Return only the lines below starting at the line containing "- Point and" and ending at the line containing "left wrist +", both included, exactly as they are and with no pictures.

→ **Stored dataset items**:

━━━━

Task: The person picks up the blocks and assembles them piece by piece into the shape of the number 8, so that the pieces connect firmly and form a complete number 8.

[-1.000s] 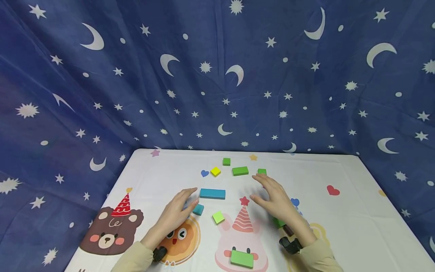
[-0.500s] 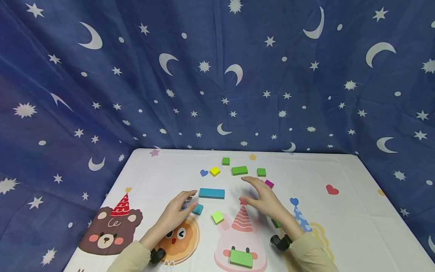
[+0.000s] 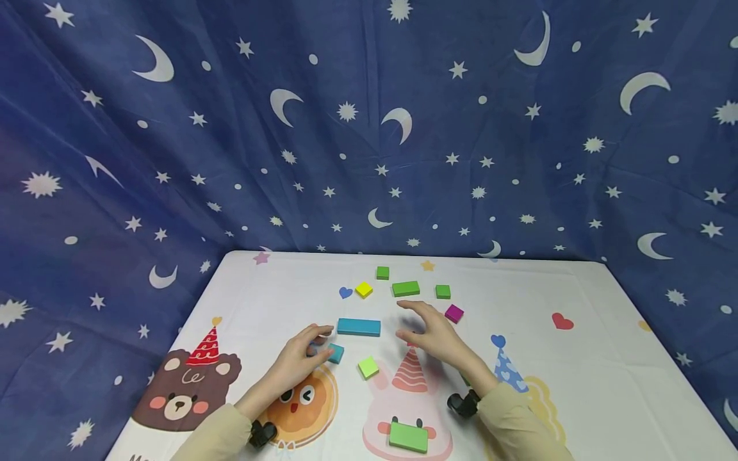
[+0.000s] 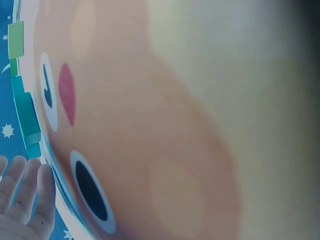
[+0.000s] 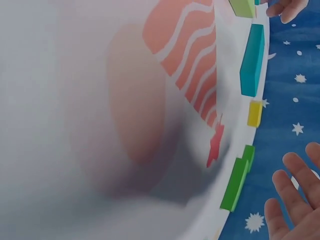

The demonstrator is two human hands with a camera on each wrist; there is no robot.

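The fingers of the left hand [image 3: 296, 360] are loosely bent and apart, holding nothing I can see; its thumb tip overlaps the small blue block [image 3: 337, 353], though from here I can't tell whether they touch. The right hand [image 3: 437, 334], thumb and fingers wide apart and bare, is near the right end of the long blue block [image 3: 359, 327]. Nearer lies the lime-green block [image 3: 368, 368]; farther off, the yellow block [image 3: 364, 290]. A careless inward sweep of the left thumb could, I'd say, knock the small block askew. Compared with a second ago, the right hand sits farther left, and the magenta block [image 3: 454, 313] shows whole.
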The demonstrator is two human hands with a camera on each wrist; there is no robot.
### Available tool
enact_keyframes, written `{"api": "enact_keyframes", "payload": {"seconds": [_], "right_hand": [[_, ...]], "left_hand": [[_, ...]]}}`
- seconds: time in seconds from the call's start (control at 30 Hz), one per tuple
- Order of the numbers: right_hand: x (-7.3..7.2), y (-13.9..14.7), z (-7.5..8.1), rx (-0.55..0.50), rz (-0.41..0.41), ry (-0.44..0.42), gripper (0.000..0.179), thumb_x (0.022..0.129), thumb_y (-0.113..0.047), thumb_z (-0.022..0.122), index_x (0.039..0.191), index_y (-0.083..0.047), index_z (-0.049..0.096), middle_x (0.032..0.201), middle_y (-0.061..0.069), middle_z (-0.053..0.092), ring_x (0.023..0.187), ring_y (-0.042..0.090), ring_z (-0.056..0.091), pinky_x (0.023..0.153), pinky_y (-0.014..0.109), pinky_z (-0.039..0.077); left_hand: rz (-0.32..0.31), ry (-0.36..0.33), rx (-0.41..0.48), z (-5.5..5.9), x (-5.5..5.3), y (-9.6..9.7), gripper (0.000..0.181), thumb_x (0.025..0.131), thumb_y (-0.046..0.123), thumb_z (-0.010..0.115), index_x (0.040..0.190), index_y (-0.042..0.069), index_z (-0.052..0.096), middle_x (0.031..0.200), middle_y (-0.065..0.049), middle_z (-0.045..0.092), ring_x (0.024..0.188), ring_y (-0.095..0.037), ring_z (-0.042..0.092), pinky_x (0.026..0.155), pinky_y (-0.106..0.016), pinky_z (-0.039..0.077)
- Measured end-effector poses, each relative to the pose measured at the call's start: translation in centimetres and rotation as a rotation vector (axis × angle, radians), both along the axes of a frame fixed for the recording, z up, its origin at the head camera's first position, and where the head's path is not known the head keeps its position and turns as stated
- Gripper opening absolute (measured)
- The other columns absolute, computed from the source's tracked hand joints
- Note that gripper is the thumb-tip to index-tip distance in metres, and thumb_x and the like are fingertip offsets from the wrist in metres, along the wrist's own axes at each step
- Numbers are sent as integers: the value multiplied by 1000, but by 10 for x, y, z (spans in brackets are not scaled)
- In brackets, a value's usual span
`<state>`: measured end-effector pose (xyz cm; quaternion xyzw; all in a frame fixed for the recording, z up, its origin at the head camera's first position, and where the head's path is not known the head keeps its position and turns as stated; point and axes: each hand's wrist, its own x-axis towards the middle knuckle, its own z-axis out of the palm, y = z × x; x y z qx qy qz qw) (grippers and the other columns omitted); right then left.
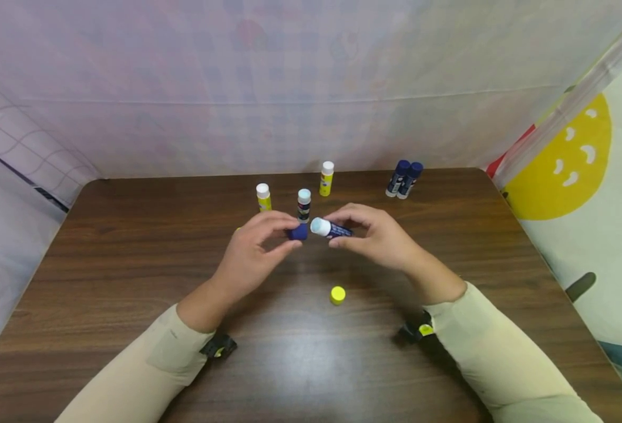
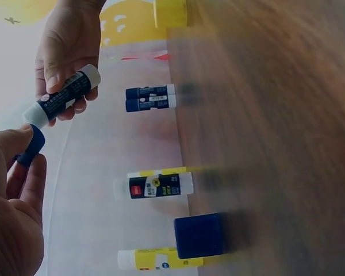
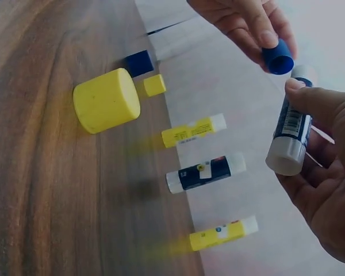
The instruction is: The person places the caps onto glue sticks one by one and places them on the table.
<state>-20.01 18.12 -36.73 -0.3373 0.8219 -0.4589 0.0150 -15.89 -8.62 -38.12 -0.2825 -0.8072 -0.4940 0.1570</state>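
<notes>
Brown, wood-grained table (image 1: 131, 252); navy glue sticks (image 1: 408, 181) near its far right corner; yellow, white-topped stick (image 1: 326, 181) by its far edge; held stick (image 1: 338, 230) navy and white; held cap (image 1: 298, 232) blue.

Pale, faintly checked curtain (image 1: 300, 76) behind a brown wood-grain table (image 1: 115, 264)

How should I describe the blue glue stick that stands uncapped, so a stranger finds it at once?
On the brown table, look just beyond the left hand and right hand. There the blue glue stick stands, with a yellow glue stick on either side. Unlike those, its label is dark blue; unlike the blue pair farther right, it has no cap.
</notes>
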Motion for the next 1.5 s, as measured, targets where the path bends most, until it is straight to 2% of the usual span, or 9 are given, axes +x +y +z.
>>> {"api": "enact_keyframes", "payload": {"seconds": [0.13,0.27,0.57,0.8,0.97,1.23,1.5], "right_hand": [[1,0,2,10,45,42,35,88,-8,83,121,-12,74,113,-1,74,102,13,67,88,27,59],[4,0,5,23,71,80,36,88,-8,83,122,-12,74,114,-2,74,100,12,66,81,28,57],[9,0,11,45,89,49,37,89,-8,82,125,-12,74,116,-2,74,103,13,68,86,32,59],[10,0,10,40,114,106,38,88,-5,82,125,-9,73,115,2,74,102,14,68,85,26,58],[9,0,10,58,109,124,36,89,-7,82,124,-9,74,115,3,73,100,14,67,82,26,57],[10,-1,12,98,103,132,37,90,-10,82,126,-10,74,116,3,73,100,14,66,80,27,57],[11,-2,11,124,79,123,34,90,-13,82,123,-12,74,115,1,73,94,12,63,69,24,54]], "left_hand": [[-14,-20,1,3,3,0,29,89,6,82,117,4,74,122,-8,71,112,-20,68,93,-33,62],[-22,-11,-10,6,6,1,28,90,7,81,116,4,73,122,-8,70,111,-20,68,93,-34,62],[-45,11,5,7,10,3,28,89,4,81,116,3,73,122,-10,70,111,-21,68,93,-36,63],[-67,36,15,7,10,3,28,89,3,81,116,2,73,122,-10,69,113,-23,68,94,-33,62],[-68,44,-1,8,10,4,29,89,3,81,116,2,73,122,-11,70,113,-23,68,96,-30,61],[-77,10,-44,7,9,3,30,91,4,79,119,2,74,124,-10,68,116,-23,67,98,-31,61],[-100,-16,-50,7,8,4,32,91,3,79,122,0,73,124,-11,67,116,-24,67,98,-30,61]]}}
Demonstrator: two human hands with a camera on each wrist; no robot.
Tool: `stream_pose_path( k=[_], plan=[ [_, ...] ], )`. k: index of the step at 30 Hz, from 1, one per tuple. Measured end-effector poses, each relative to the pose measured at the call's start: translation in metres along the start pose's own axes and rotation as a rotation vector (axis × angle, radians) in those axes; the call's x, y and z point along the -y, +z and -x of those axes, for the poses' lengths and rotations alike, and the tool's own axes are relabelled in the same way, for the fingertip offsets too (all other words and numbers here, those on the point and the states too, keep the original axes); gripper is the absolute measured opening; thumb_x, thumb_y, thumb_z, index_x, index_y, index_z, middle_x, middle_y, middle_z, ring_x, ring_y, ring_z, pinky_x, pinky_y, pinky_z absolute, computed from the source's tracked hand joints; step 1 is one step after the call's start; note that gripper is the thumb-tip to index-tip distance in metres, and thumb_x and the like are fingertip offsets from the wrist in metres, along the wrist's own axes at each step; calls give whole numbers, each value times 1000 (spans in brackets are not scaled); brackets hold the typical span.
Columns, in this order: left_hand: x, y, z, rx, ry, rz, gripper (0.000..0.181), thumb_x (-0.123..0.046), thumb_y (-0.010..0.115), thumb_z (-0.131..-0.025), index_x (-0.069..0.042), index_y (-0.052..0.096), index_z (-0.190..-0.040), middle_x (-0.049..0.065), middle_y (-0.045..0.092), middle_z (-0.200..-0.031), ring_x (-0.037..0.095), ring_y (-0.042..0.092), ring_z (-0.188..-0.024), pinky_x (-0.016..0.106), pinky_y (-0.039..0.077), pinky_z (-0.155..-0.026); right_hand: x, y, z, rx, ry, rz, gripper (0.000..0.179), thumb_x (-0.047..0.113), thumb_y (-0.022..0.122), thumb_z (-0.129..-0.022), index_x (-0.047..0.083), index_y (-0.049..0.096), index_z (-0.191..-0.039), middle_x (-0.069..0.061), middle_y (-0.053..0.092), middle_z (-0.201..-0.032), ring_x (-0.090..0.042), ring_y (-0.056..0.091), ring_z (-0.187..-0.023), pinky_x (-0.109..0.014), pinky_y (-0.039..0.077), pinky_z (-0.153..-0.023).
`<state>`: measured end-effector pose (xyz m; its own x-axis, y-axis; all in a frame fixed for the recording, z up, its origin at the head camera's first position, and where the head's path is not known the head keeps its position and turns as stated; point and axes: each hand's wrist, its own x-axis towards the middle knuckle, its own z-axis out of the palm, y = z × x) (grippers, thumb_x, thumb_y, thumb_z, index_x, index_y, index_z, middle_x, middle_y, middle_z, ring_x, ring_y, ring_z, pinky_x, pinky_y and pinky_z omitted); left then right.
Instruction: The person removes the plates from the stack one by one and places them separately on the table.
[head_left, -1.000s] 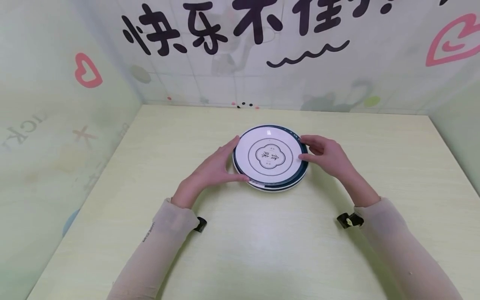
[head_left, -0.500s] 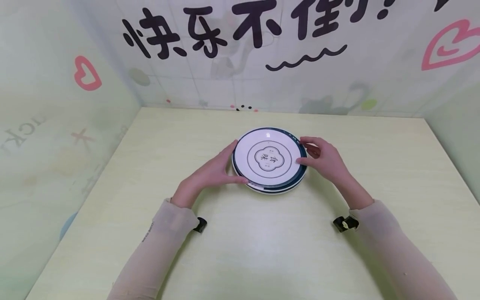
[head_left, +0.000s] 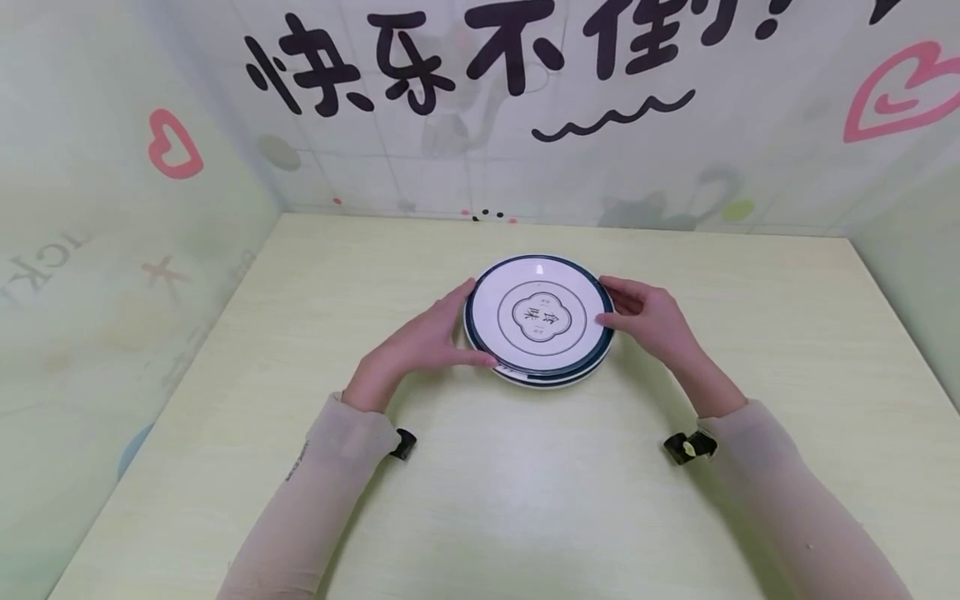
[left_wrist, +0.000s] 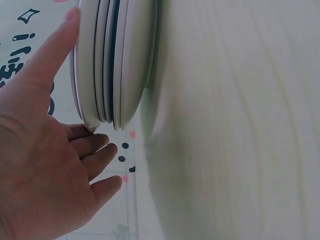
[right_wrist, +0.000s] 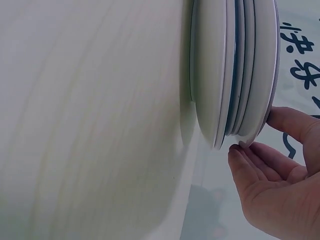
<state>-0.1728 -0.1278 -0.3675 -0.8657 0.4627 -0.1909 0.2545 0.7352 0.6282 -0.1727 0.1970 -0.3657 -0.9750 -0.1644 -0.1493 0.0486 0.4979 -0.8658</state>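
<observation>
A round white plate (head_left: pixel 542 354) with a dark blue-green rim and a printed emblem lies on top of a stack of plates (head_left: pixel 551 381) at the table's middle. My left hand (head_left: pixel 427 337) holds the top plate's left side, thumb on the front rim and fingers round the far edge. On the opposite side, my right hand (head_left: pixel 652 318) pinches its rim, with the thumb above and fingers beneath. Both wrist views show the stack edge-on; the top plate (right_wrist: pixel 264 60) is gripped at the edge, and the lower plates (left_wrist: pixel 130 65) sit between it and the table.
The pale wooden table (head_left: pixel 525 483) is bounded by a printed back wall (head_left: pixel 480 167) and side walls. Black straps (head_left: pixel 403 445) show at both sleeve cuffs. The back wall stands a short way behind the stack.
The top plate has shifted slightly to the right over the stack, and less of the dark band shows at its right side. Both hands have stayed at its rim.
</observation>
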Motion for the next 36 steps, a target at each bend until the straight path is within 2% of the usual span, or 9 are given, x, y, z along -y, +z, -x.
stream_pose_path(
  k=[6,17,27,36],
  plan=[
    [-2,-1,-1,12,-18,-23,128,-58,83,-72,-11,4,-161,9,10,-169,25,13,-157,43,19,-128,-1,-1,0,-1,3,-10,61,5,69,-92,1,45,-148,-19,46,-153,-30,49,-139,-16,47,-101],
    [0,-1,-1,17,-20,-25,130,-60,83,-71,-11,3,-161,9,9,-169,25,12,-157,43,20,-128,-2,-2,-1,8,7,-15,60,6,69,-93,3,46,-148,-18,47,-153,-31,52,-137,-17,48,-99],
    [2,-1,-2,21,-16,-9,130,-61,82,-72,-11,3,-161,9,9,-169,24,13,-157,43,20,-128,-5,-4,0,34,-21,-41,59,5,66,-94,1,43,-149,-19,44,-154,-33,49,-139,-4,48,-91],
    [0,-2,-1,20,-14,2,130,-59,83,-71,-10,4,-161,9,10,-169,25,14,-156,43,20,-128,-5,-4,-1,33,-22,-29,58,2,63,-95,0,43,-149,-21,44,-154,-35,49,-138,-6,48,-92]
  ],
)
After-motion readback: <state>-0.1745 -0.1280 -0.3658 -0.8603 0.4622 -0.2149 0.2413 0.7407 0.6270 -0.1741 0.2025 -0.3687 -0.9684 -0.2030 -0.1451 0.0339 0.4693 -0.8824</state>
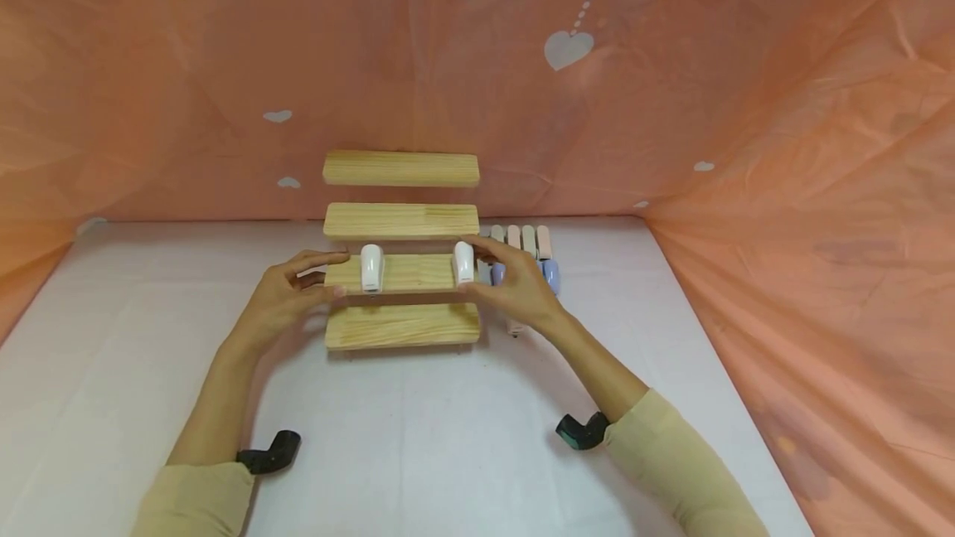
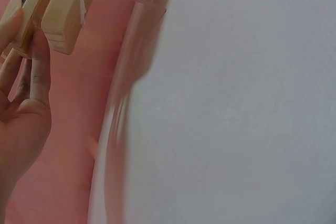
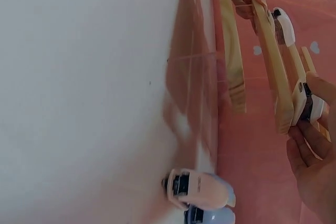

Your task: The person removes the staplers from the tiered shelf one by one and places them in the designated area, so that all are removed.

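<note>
A tiered wooden rack stands at the back of the table, and two white mini staplers sit on its second board from the front (image 1: 418, 273). The left stapler (image 1: 371, 268) rests a little inward from that board's left end. My right hand (image 1: 522, 287) pinches the right stapler (image 1: 463, 263) at the board's right end, thumb in front and fingers behind. At the opposite end, my left hand (image 1: 282, 295) grips the same board; the left wrist view shows thumb and fingers (image 2: 39, 72) around its tip.
More boards of the rack rise behind (image 1: 401, 220), and a lower one (image 1: 403, 327) lies in front. Several pink, green and blue mini staplers (image 1: 544, 243) stand to the right, partly behind my right hand. An orange-pink cloth (image 1: 448, 65) hangs behind the white tabletop (image 1: 418, 437).
</note>
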Demonstrator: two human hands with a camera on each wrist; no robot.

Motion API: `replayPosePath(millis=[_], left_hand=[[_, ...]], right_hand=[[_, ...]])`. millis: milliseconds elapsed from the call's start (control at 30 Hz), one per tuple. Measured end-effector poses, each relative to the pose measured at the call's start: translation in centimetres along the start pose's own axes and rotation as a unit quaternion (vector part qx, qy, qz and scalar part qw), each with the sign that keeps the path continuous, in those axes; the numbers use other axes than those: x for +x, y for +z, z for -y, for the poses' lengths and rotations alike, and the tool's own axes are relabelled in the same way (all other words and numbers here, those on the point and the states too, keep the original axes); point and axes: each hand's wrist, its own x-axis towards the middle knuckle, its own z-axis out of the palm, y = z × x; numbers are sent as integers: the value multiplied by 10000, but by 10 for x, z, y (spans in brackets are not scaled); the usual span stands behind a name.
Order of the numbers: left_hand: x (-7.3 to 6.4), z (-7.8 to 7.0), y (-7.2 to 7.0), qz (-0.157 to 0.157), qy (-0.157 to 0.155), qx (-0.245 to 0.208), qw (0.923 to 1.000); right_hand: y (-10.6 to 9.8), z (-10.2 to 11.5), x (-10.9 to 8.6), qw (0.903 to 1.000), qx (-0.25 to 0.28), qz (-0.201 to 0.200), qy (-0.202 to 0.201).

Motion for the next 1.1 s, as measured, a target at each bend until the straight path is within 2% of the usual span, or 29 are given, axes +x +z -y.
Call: replayPosePath(millis=[333, 533, 800, 1100], left_hand=[[1, 0, 0, 11, 43, -19, 10000], [-1, 1, 0, 29, 8, -13, 10000], [-2, 1, 1, -12, -139, 33, 9999], [-2, 0, 1, -3, -107, -53, 9999]], right_hand=[[-10, -10, -9, 9998, -2, -188, -3], [-16, -16, -18, 9992, -195, -341, 19], [-26, -22, -28, 9984, -392, -363, 173], [-35, -34, -43, 9979, -431, -400, 263]])
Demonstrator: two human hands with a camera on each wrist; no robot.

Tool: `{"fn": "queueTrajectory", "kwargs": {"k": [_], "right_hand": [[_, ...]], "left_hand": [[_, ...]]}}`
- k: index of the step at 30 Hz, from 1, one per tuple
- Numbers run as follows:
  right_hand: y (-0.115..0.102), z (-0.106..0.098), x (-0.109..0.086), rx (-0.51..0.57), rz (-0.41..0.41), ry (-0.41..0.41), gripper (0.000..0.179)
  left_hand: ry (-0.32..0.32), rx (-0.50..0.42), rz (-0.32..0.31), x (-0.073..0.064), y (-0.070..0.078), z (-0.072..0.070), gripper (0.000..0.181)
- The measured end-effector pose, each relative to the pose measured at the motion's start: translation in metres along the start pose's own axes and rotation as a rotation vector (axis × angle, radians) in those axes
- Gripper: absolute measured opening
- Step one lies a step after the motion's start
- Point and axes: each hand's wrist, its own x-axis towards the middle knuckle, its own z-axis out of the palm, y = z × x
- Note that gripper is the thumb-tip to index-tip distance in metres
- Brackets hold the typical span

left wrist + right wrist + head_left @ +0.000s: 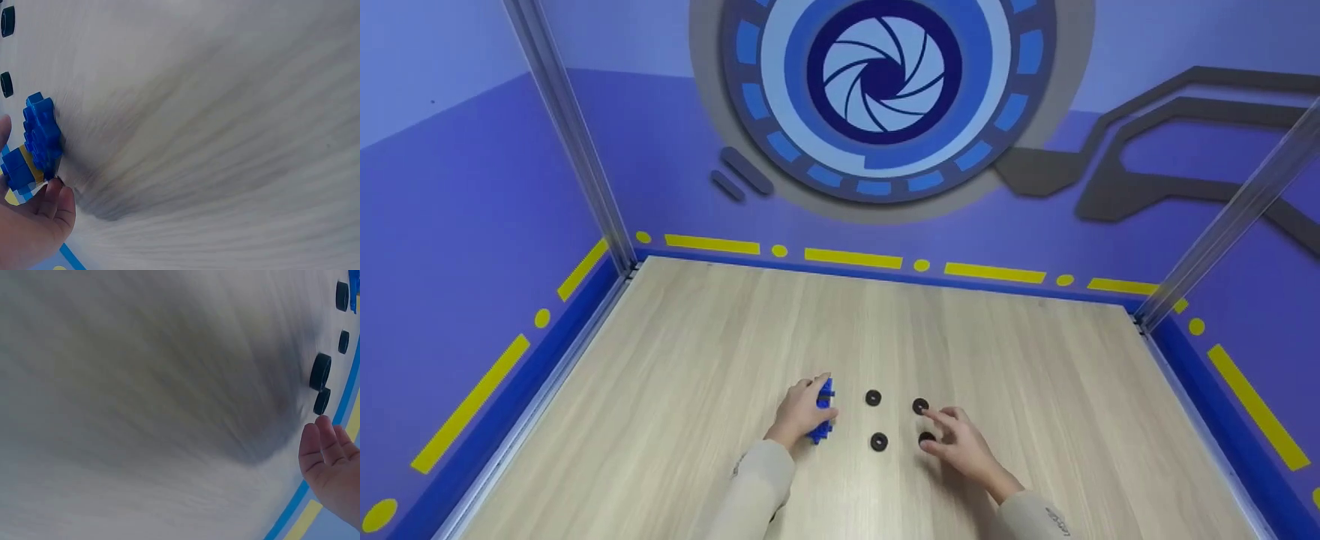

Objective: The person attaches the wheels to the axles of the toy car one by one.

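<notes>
My left hand (801, 411) grips a blue toy-brick assembly (823, 430), thumb on its right side and fingers at its far end. In the left wrist view the blue assembly (42, 132) shows knobbly studded edges and a yellow piece (31, 160). Several small black toy wheels lie on the table, a far left one (873, 397) and a near left one (879, 442) between the hands. At the right pair is my right hand (966, 448), its index fingertip right at the far wheel (920, 406). Its thumb overlaps the near wheel (927, 436), partly hiding it.
The pale wood-grain table (720, 337) carries all of these. Blue-purple printed panels (660, 165) with yellow dashes stand at the back and both sides. Metal posts (577, 142) rise at the back corners.
</notes>
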Motion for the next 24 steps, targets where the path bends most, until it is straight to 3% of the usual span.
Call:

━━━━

→ **Exercise output**:
- Point and axes: each hand's wrist, its own x-axis towards the middle knuckle, its own z-axis out of the palm, y = z × x
- Note that gripper is the thumb-tip to index-tip distance in metres
- Brackets hold the typical span

left wrist + right wrist + head_left @ +0.000s: 

Apart from this answer, nothing more is required.